Closed for renovations in 2019, the cafe was ready to open up its new space to visitors in spring of this year but closed shortly after.

“It was really tricky because we have this brand new space that no one can see,” Thomas said, “All the hard work that we just put into this over the past six-plus months, is now at a standstill.”

She took it upon herself to craft a patio area instead, using artificial turf to make a grassy outdoor space, picnic tables and a deck.

“The city of Boston did have some resources available to help build out curbside and patio service, so we took advantage of those things,” she said. Haley House recently launched a delivery service, extending their reach to the North End.

Bringing revenue back to Nubian Square is a cooperative effort between businesses and community organizers.

According to Roxbury Main Streets Executive Director Robert George, “It’s going to take significant time before we start seeing the foot traffic in any business district, not just Nubian Square, as it was prior to COVID-19.”

George assumed the role just two months ago and has been working to provide businesses with the proper funds and personal protective equipment (PPE) to continue serving the square.

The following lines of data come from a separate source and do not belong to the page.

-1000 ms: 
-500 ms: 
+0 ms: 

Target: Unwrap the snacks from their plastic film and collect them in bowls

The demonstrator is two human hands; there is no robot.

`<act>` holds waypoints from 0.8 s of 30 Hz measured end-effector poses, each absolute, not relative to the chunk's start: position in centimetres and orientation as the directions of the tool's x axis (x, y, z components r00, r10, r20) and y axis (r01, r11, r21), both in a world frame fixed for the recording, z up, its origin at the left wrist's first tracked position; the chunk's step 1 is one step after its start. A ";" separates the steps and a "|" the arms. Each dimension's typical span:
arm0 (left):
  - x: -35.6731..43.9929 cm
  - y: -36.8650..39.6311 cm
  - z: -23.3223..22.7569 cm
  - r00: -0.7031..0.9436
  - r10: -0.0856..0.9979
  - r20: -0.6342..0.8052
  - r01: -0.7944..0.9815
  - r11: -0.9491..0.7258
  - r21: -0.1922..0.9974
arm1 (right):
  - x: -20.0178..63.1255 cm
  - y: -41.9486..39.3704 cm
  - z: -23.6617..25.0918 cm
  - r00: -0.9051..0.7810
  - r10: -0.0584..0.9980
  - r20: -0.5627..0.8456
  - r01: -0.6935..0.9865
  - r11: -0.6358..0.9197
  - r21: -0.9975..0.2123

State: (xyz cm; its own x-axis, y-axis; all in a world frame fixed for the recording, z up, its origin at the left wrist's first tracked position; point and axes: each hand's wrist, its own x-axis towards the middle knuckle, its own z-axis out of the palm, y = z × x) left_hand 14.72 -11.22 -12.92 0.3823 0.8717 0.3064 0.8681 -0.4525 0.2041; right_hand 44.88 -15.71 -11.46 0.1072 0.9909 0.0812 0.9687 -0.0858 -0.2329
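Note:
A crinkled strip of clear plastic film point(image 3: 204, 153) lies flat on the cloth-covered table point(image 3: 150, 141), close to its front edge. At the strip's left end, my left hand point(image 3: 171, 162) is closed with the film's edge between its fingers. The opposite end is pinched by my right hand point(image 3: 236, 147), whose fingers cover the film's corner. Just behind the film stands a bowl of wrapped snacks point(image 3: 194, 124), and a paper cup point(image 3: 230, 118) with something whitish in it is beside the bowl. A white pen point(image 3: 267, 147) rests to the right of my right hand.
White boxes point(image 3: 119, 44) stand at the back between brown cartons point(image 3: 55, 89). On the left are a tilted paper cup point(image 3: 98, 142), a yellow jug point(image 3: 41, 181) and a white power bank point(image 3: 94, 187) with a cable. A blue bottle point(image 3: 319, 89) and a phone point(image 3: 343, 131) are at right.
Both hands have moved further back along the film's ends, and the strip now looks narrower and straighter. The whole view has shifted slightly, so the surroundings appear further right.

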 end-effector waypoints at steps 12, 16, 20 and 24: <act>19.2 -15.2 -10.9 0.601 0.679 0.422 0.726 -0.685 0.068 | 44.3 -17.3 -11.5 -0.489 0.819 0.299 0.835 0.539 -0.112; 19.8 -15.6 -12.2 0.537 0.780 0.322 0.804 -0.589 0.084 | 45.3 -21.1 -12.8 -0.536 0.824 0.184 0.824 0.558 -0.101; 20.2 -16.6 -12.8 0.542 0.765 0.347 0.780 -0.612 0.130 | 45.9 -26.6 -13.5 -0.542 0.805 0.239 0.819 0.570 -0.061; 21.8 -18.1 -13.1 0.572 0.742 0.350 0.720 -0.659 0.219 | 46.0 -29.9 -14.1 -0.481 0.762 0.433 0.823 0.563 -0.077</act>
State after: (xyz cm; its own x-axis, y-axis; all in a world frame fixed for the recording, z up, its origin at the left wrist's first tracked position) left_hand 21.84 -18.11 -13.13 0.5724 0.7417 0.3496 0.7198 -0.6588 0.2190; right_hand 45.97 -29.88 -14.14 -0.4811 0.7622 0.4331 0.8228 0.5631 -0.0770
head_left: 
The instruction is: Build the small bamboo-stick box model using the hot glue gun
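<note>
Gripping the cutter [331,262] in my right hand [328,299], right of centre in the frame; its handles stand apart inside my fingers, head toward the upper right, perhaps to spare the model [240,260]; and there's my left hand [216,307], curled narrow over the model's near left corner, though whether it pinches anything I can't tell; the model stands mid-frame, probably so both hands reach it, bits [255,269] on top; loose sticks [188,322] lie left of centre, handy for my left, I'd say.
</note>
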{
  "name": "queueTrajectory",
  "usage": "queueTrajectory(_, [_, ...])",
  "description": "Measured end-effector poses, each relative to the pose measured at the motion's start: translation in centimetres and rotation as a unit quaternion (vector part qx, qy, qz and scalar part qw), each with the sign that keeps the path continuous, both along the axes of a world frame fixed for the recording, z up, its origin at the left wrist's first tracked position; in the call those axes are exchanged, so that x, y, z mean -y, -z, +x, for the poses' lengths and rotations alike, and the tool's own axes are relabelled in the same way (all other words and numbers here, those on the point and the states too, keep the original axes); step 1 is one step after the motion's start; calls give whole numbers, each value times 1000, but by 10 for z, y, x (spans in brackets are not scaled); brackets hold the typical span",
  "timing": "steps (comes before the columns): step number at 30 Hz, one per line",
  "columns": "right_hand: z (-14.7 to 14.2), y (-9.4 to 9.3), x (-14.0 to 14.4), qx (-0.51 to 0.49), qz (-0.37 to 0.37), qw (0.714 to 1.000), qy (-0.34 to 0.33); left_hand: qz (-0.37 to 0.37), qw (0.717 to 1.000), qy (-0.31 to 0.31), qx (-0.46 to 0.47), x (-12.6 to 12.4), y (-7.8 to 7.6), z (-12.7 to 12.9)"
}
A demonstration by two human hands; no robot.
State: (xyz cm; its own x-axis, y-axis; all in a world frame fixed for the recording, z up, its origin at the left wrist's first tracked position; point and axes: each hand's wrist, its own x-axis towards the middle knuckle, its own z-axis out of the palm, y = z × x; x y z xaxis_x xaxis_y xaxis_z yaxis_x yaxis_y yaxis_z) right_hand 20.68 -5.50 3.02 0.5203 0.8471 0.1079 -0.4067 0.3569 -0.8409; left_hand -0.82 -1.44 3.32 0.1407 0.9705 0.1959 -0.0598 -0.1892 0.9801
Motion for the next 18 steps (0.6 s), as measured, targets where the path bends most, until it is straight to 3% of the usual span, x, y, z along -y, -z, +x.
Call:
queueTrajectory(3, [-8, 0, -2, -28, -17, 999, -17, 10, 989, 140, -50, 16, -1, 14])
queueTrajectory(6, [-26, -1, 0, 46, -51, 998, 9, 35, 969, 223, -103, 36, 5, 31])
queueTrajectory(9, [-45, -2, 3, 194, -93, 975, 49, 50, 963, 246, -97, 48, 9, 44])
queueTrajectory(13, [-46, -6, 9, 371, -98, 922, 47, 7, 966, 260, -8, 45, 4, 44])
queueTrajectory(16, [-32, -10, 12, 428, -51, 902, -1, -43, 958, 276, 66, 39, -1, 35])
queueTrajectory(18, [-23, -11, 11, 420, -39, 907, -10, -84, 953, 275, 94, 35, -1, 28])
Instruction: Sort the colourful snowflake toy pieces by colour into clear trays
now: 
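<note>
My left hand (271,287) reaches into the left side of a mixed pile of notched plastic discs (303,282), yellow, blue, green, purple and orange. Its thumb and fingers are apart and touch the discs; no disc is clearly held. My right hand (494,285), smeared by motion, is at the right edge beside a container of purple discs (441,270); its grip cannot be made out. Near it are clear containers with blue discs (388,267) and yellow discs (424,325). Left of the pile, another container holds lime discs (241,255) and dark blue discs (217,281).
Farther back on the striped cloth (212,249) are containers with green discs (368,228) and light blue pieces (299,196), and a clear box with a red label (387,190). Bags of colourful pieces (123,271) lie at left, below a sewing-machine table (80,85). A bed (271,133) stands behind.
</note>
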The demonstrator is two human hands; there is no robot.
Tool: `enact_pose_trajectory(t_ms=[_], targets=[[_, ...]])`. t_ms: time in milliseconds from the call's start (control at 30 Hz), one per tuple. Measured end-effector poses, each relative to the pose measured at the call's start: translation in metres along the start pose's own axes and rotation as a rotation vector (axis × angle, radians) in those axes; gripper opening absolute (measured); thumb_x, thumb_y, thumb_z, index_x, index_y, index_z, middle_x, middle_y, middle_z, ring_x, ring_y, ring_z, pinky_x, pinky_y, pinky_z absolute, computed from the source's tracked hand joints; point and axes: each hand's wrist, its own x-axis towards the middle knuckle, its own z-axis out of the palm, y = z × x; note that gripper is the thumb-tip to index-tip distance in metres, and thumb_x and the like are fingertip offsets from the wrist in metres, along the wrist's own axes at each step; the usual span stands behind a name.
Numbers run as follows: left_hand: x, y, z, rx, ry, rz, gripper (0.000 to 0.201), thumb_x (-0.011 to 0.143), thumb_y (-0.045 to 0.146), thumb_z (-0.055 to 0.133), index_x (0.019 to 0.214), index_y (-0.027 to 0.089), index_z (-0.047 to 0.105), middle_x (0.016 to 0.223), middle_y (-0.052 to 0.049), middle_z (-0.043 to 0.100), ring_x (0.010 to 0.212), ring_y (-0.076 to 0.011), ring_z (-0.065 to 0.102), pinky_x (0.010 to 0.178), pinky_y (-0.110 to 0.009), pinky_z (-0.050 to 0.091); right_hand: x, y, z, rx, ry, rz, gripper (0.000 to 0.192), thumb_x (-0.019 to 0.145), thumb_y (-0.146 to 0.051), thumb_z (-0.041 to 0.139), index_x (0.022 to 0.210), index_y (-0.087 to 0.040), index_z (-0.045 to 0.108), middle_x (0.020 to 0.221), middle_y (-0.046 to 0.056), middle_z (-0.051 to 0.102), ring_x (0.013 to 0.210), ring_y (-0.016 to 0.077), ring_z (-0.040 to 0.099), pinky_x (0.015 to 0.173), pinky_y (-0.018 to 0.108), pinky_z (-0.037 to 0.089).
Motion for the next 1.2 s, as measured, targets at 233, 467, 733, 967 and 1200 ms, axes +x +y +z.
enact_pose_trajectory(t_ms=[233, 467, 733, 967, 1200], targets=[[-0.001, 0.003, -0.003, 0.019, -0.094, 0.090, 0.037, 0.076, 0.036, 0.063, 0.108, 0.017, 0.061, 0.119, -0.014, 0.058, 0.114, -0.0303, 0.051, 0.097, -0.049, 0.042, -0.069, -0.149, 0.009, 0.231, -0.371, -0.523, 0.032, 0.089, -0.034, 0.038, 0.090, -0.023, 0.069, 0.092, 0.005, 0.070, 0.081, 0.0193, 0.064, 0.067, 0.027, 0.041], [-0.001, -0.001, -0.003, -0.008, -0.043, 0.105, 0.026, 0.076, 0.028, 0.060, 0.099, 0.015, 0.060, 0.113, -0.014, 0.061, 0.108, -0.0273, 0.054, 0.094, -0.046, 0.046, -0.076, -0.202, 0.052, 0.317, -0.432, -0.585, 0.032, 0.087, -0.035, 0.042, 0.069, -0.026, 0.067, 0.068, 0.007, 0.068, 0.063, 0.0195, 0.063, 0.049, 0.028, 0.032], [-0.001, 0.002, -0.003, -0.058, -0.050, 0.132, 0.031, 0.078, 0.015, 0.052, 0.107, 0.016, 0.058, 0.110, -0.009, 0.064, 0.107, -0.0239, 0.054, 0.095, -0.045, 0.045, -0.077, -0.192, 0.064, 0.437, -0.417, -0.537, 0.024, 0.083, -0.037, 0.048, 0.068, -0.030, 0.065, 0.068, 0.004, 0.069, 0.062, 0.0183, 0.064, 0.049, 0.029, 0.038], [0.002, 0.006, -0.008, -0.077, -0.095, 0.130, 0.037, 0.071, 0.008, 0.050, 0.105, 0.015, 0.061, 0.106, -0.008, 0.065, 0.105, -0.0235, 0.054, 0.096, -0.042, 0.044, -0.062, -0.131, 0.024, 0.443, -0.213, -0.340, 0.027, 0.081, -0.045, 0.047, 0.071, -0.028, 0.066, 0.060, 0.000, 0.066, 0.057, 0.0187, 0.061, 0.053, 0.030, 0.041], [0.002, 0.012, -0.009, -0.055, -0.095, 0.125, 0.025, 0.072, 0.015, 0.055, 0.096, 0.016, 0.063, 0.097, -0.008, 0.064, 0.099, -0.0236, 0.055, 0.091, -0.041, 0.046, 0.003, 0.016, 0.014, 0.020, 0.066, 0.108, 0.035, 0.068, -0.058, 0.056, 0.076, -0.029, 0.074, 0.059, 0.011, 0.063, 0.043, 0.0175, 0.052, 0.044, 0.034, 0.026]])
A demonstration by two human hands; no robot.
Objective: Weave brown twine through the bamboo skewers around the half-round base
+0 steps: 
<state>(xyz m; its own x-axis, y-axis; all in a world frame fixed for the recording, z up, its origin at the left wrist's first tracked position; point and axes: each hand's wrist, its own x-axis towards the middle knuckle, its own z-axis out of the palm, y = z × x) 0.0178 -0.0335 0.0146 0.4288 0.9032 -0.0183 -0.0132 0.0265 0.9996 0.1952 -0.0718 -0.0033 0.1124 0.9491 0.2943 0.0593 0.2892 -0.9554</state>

“We’re working with the Boston Main Streets Foundation and most of the businesses in the district to try and get them … points of sale equipment [and] websites so they can be more customer interactive,” he said.

George has also worked with the Office of Small Business Development to facilitate the funds and resources currently offered by the city.

“We were successful in getting two of the restaurants, Haley House and  Soleil, to get outdoor seating, to help stem the tide of losses and lost indoor seating space,” he said.

George said it’s clear that there’s a lot of civic pride in Roxbury, and he is currently strategizing with the Boston Main Streets Foundation on his long term goal: “To be able to have these businesses, [and a] more self-sufficient district by providing excellent services, goods and products … They can in turn employ individuals from the community.”

Thomas believes her work at Haley House is important to fostering consistent growth in the Nubian Square area, where she was raised.

“I remember this place for the past couple decades of just being a kid growing up here. And the amount of pride that I’ve seen displayed in the square isn’t something I’ve seen in a long time,” she said.

“A lot of what’s missing [now] is the hospitality,” she added. “So we’re doing what we can to make people feel as welcome as possible in person.”